(Problem):
Reproduce the tail of the data exactly. It starts at the line containing "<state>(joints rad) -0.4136" and runs to the last line.
-.-.-
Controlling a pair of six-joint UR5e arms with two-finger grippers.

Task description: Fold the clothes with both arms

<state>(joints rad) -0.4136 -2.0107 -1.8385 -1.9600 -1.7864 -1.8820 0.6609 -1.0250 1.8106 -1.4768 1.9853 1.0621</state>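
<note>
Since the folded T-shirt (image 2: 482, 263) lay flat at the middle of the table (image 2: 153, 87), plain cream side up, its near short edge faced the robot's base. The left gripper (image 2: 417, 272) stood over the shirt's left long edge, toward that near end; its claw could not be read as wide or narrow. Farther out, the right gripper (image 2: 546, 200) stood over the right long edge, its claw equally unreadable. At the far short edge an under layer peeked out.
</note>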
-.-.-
(Exercise solution):
<state>(joints rad) -0.4136 -2.0107 -1.8385 -1.9600 -1.7864 -1.8820 0.6609 -1.0250 1.8106 -1.4768 1.9853 1.0621</state>
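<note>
Since the folded T-shirt (image 2: 482, 263) lay flat at the middle of the table (image 2: 153, 87), plain cream side up, its near short edge faced the robot's base. The left gripper (image 2: 417, 272) stood over the shirt's left long edge, toward that near end; its claw could not be read as wide or narrow. Farther out, the right gripper (image 2: 546, 200) stood over the right long edge, its claw equally unreadable. At the far short edge an under layer peeked out.
</note>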

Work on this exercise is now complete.